There has been a noticeable retrenchment in magazine publishers’ expectations of what an app should do. Mashable carries a quotation from David Carey, President of Hearst Media in the US, one of the industry’s biggest hitters:
When Hearst first launched digital editions for the iPad, it loaded its titles with interactive features — features, Hearst President David Carey said, readers don’t necessarily want.
“We had to find out whether people wanted something all-new and interactive, or if they just wanted the magazine in mobile mode,” Carey recounted onstage at Mashable‘s Media Summit in New York City Friday. “The industry overshot the interactivity early on. What we discovered is that most people just want the product itself,” Tablet Readers Dont Want Interactivity Says Hearst President
I don’t see why magazines need to abandon the very idea of introducing interactivity and multimedia through their apps, but its refreshing to hear a leading publisher admit that they started off on the wrong footing.
However, I still have a problem with the way in which Mr Carey is framing his proposition. Surely he should be thinking of his audience as buying a service not a product? Because the magazine industry has not only been learning that digital magazines need to be a reasonably simple and straightforward proposition on the iPad, the other big lesson that has been learnt in the last two years is that the digital magazine is a subscription service, not a product at all. Selling subscriptions through iTunes is good news, and publishers are confusing themselves, and more important they are confusing their audience by trying to sell magazine “issues” (ie products) when what the iPad really helps them to do is to sell subscriptions (ie a service). Newsstand does allow a publisher to sell single issues, as well as subscriptions, but does the punter really want a single issue which does not seamlessly transition to a subscription? And how should a publisher price a single issue, when its also possible and almost certainly more attractive to sell a 30 day subscription? Magazine publishers are finding that 30 day subscriptions work very well for them in iTunes, because they have a low price threshold and are highly renewable. But we then find the rather nonsensical situation that a single monthly issue is being priced at a higher price than a monthly subscription, and yet the monthly subscription is likely to bring the user access to two issues, each of which can be synced to the device.

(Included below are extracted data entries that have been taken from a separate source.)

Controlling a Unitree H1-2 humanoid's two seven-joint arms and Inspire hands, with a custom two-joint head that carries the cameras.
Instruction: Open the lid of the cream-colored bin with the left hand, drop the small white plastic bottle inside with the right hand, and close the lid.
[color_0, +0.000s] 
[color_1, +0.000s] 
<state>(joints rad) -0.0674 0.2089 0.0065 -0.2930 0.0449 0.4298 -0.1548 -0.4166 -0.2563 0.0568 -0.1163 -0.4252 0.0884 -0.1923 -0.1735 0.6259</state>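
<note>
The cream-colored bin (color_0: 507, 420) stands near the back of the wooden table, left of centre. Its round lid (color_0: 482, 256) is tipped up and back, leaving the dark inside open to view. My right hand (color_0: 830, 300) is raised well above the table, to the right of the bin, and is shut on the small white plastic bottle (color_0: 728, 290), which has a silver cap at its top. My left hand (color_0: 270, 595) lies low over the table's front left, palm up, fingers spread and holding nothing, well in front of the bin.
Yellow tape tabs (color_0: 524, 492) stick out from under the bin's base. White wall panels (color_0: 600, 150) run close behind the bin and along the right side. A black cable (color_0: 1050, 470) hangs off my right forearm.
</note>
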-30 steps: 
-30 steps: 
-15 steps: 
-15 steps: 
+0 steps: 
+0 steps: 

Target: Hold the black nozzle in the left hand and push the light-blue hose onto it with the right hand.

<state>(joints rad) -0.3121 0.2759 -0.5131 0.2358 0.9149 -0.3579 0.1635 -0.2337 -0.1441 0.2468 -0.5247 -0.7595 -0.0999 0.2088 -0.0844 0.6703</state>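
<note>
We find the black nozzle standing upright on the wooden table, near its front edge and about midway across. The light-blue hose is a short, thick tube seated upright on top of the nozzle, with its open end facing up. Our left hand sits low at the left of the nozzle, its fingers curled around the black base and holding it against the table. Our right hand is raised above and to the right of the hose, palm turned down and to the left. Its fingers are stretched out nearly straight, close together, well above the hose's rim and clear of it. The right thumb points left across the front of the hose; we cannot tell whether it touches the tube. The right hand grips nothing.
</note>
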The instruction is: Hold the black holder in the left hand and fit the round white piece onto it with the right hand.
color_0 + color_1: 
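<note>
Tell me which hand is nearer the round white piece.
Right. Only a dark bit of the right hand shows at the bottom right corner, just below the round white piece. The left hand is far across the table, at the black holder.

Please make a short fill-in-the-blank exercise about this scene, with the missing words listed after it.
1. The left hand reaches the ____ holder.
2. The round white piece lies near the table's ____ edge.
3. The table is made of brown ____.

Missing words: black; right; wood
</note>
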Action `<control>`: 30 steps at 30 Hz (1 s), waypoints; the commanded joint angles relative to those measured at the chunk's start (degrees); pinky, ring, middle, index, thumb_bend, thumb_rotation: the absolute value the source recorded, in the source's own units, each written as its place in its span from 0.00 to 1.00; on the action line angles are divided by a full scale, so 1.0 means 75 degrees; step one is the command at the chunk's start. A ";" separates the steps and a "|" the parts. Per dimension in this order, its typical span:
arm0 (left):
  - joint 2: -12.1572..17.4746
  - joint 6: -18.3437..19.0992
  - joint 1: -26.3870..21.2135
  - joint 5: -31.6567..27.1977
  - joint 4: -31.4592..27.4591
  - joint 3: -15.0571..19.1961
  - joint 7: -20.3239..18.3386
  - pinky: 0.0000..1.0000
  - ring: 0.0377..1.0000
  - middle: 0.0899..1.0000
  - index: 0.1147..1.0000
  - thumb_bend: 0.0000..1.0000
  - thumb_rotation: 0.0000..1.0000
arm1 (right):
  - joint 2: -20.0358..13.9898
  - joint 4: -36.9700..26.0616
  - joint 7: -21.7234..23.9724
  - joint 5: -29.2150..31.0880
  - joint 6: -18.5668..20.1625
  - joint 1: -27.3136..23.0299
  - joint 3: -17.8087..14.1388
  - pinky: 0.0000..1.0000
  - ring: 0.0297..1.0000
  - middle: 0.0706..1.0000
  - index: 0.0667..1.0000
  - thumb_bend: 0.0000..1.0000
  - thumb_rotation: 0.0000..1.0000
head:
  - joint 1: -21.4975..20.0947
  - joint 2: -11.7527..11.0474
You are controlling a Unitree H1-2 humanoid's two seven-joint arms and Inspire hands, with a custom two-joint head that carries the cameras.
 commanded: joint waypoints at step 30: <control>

If a publisher ducks this problem by only selling quarterly subs, they have to put the quarterly price to a higher level in iTunes than the sweet-spot low subscription that can be offered with a 30 day sub. Furthermore the 30 day subs are not only easy to buy they have very strong renewability. Once the publisher is thinking solidly of the ‘service’ aspect of their proposition, everything falls in place: sell subscriptions, make sure that they are available through Apple iTunes newsstand with its default easy-renewal option, provide as much archival access as you can through the app, since the service is a service make sure that support is efficient, prompt, efficient and polite; and make sure that forthcoming issues are as vital and vivid as possible. That way customers will be glad to renew and circulations will continue to climb.